»»
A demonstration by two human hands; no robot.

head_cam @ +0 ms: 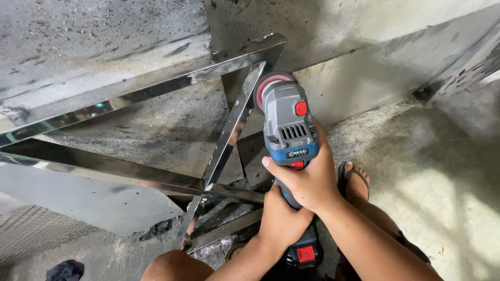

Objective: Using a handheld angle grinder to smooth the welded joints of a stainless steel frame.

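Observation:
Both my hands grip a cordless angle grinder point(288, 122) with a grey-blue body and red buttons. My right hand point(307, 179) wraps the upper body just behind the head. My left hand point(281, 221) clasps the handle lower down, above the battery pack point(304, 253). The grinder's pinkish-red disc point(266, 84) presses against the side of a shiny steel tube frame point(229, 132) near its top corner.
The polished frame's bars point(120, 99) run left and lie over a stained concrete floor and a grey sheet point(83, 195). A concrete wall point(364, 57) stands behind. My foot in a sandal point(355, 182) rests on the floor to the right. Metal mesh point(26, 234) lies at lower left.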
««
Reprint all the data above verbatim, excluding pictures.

A demonstration by two human hands; no robot.

head_cam @ +0 ms: 

Objective: Using a handheld angle grinder to smooth the welded joints of a stainless steel frame.

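Observation:
Both my hands grip a cordless angle grinder point(288, 122) with a grey-blue body and red buttons. My right hand point(307, 179) wraps the upper body just behind the head. My left hand point(281, 221) clasps the handle lower down, above the battery pack point(304, 253). The grinder's pinkish-red disc point(266, 84) presses against the side of a shiny steel tube frame point(229, 132) near its top corner.
The polished frame's bars point(120, 99) run left and lie over a stained concrete floor and a grey sheet point(83, 195). A concrete wall point(364, 57) stands behind. My foot in a sandal point(355, 182) rests on the floor to the right. Metal mesh point(26, 234) lies at lower left.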

With the answer given, the exercise is complete.